— EXERCISE GOAL —
Whenever a line contains the string "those", copy it out of the entries.

Stored data entries
*** Block opens ***
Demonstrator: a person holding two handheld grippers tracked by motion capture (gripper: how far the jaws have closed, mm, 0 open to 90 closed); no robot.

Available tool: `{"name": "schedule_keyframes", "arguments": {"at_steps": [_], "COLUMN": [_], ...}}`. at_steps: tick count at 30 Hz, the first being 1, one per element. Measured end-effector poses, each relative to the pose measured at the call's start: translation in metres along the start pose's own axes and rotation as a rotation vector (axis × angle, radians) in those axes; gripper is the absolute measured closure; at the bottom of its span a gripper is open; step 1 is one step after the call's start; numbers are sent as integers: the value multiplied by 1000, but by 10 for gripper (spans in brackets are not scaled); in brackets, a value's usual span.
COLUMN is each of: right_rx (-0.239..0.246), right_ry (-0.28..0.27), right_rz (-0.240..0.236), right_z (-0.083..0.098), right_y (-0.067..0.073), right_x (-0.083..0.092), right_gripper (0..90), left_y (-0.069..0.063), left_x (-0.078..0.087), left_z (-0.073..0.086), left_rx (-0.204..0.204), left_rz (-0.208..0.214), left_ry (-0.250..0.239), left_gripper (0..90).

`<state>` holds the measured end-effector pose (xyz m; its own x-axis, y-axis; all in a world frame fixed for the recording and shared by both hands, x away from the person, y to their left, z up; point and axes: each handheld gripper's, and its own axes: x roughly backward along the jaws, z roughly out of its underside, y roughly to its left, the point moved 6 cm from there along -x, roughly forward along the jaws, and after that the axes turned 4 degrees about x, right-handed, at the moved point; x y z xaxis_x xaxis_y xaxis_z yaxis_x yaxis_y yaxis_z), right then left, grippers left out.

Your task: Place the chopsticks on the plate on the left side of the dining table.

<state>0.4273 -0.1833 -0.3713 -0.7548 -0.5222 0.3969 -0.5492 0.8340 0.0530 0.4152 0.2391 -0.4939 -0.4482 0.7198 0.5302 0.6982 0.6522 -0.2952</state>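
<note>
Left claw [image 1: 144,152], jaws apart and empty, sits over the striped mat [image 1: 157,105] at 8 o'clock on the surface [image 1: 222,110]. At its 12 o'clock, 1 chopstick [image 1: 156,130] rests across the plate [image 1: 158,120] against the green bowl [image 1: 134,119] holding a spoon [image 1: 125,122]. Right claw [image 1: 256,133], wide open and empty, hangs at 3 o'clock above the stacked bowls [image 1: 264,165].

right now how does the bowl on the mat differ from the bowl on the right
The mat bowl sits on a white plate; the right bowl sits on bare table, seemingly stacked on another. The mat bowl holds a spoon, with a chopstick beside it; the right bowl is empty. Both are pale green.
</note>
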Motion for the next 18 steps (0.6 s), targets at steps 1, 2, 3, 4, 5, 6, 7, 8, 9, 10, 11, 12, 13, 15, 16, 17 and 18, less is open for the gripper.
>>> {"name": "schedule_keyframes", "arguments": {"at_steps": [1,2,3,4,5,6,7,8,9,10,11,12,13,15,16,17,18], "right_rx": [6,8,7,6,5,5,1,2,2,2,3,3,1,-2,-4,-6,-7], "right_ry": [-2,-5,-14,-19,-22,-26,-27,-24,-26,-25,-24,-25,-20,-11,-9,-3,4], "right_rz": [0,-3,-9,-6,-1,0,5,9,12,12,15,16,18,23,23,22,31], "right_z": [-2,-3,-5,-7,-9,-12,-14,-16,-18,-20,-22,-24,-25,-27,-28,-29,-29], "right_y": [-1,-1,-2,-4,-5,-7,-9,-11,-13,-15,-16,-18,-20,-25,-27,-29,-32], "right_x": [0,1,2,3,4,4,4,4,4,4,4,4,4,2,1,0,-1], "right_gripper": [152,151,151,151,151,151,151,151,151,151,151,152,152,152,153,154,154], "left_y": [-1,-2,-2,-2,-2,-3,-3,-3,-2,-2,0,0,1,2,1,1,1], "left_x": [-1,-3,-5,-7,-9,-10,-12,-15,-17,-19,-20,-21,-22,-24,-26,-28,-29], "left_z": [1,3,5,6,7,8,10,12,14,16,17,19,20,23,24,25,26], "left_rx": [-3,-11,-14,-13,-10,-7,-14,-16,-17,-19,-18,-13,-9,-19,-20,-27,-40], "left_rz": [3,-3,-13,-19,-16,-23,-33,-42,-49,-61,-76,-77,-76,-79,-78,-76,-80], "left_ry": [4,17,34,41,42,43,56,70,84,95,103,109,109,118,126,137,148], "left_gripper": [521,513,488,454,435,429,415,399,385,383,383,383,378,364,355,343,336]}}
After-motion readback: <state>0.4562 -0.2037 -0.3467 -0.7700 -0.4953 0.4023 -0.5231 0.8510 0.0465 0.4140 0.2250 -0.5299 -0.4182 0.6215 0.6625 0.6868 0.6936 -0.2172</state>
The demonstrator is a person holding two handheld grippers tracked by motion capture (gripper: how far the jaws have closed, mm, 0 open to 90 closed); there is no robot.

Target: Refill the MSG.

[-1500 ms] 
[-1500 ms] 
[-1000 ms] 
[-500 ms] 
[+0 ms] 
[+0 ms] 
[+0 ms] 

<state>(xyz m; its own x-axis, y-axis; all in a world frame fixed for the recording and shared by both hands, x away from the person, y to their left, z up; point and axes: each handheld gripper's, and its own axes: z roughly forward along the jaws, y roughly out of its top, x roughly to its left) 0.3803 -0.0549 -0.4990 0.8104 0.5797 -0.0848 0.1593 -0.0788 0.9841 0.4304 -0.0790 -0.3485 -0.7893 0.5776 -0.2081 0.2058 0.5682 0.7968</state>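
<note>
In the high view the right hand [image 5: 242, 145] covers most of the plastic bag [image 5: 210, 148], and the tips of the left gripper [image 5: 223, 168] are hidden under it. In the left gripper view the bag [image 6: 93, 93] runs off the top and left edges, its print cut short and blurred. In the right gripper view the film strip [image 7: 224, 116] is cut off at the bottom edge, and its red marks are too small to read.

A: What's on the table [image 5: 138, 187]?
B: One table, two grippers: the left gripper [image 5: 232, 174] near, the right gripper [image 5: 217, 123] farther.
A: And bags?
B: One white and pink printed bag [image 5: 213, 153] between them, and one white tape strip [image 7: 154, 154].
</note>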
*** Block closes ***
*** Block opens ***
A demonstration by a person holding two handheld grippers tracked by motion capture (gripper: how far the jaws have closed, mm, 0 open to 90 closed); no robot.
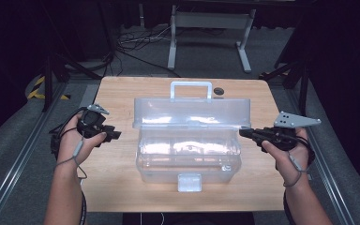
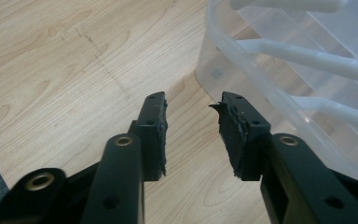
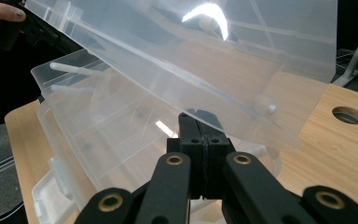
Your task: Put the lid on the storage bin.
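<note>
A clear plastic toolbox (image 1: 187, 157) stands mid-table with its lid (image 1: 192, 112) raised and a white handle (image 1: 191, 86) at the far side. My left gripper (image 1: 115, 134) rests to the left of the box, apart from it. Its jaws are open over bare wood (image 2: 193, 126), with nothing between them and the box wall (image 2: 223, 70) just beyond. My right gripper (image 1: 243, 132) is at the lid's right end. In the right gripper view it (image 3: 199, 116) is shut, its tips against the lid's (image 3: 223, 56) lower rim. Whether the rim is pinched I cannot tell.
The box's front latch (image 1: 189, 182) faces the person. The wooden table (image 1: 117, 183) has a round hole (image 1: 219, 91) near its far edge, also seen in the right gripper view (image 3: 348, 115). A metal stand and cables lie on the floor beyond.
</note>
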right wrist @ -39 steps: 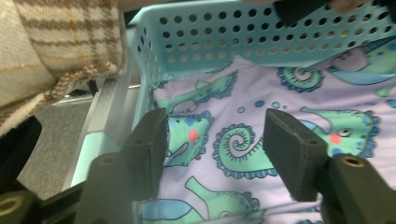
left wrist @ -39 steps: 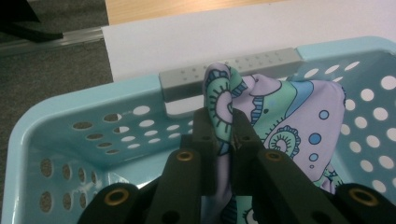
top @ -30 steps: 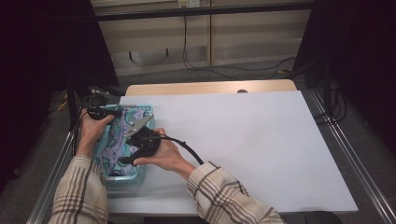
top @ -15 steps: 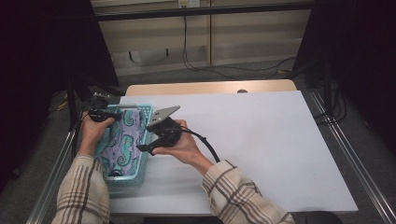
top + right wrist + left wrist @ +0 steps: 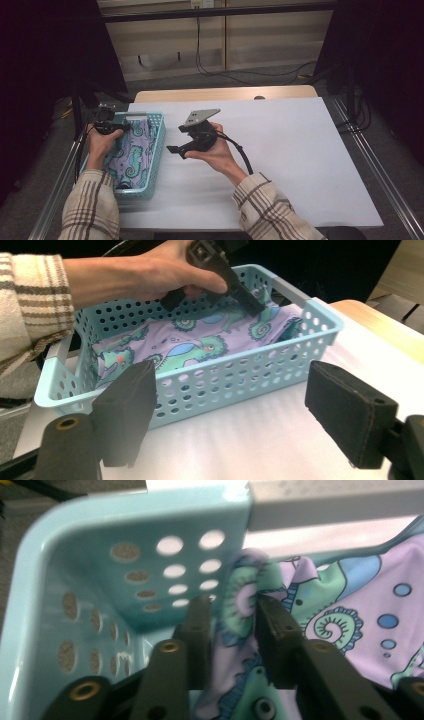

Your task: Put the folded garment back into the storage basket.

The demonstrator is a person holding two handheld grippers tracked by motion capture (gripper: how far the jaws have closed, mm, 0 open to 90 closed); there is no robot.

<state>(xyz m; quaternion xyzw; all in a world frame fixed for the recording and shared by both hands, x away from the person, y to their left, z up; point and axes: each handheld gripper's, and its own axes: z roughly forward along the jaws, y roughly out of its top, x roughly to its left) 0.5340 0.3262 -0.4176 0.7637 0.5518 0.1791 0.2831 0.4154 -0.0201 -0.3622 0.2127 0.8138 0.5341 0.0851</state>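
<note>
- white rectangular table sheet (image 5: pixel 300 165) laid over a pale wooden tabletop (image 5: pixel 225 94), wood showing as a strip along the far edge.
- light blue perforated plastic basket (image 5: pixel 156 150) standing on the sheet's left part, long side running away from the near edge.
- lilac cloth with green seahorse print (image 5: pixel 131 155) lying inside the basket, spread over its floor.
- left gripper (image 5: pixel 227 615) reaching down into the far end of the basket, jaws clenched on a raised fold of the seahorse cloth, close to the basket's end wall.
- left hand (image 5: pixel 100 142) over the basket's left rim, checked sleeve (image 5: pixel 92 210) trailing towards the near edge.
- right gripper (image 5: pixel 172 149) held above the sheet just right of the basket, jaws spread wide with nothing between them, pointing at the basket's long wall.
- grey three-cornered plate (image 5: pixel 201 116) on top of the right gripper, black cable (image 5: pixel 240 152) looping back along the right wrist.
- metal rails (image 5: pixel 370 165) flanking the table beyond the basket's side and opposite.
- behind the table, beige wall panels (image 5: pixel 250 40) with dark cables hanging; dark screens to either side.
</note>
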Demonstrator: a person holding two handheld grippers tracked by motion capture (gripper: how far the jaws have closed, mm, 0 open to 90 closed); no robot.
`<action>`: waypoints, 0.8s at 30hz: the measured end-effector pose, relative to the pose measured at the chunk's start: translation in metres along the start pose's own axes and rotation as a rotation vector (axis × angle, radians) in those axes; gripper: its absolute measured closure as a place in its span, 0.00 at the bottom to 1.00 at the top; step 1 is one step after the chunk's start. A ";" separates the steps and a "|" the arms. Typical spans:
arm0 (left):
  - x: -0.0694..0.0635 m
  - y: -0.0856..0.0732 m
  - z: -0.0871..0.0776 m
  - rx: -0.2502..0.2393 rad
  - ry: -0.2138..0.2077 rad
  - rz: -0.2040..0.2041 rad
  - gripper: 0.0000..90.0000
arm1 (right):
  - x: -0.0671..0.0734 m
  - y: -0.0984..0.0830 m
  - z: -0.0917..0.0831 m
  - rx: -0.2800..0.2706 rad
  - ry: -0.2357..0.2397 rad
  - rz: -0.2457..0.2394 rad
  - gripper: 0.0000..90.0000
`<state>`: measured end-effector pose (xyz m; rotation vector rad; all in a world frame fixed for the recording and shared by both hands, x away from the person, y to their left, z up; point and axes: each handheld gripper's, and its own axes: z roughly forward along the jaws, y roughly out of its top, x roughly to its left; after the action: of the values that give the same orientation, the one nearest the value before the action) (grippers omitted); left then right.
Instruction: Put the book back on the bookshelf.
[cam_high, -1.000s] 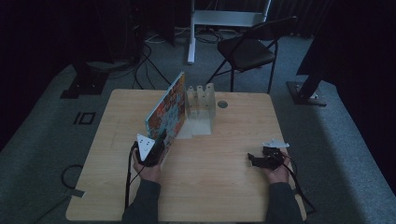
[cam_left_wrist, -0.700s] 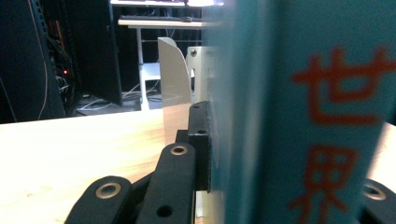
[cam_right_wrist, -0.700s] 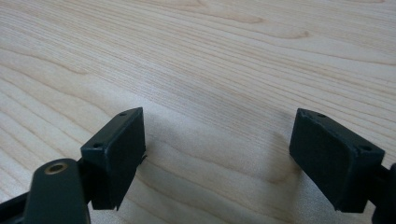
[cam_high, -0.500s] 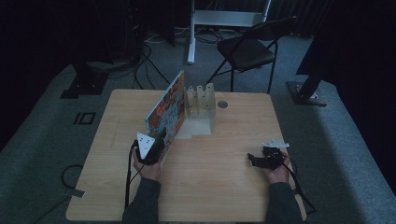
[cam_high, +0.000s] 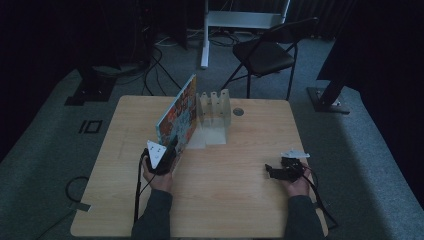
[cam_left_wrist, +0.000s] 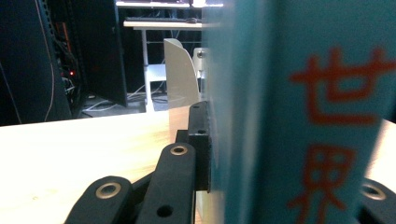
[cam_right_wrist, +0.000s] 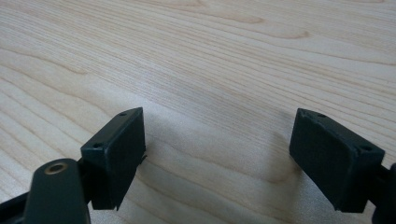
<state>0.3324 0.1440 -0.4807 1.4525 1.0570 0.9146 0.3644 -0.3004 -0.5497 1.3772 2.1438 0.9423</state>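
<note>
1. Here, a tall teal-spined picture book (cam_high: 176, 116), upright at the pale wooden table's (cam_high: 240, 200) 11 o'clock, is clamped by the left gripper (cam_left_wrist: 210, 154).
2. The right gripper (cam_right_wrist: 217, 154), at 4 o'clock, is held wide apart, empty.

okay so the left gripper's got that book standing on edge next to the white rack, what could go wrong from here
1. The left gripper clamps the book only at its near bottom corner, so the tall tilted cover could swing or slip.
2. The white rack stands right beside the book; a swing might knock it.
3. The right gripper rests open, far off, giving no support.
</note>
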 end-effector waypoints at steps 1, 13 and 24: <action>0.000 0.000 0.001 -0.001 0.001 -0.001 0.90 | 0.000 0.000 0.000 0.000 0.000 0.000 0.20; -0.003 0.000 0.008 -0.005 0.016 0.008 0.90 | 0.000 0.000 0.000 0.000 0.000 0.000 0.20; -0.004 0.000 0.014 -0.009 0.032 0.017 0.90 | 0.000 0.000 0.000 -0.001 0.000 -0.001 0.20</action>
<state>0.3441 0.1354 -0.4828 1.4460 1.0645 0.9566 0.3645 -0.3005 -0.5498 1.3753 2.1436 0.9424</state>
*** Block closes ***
— YOUR RESPONSE —
Available tool: `{"name": "schedule_keyframes", "arguments": {"at_steps": [_], "COLUMN": [_], ...}}`. at_steps: tick count at 30 Hz, the first being 1, one per element. Measured end-effector poses, each relative to the pose measured at the call's start: translation in metres along the start pose's own axes and rotation as a rotation vector (axis × angle, radians) in those axes; gripper is the absolute measured closure; at the bottom of its span a gripper is open; step 1 is one step after the call's start; numbers are sent as integers: the value multiplied by 1000, but by 10 for gripper (spans in brackets are not scaled); in brackets, a value's usual span.
`<action>`: waypoints, 0.8s at 30hz: the measured end-effector pose, relative to the pose measured at the chunk's start: translation in metres along the start pose's own axes and rotation as a rotation vector (axis × angle, radians) in those axes; gripper: its absolute measured closure as a place in its span, 0.00 at the bottom to 1.00 at the top; step 1 is one step after the chunk's start. A ";" separates the steps and a "|" the arms. Typical spans:

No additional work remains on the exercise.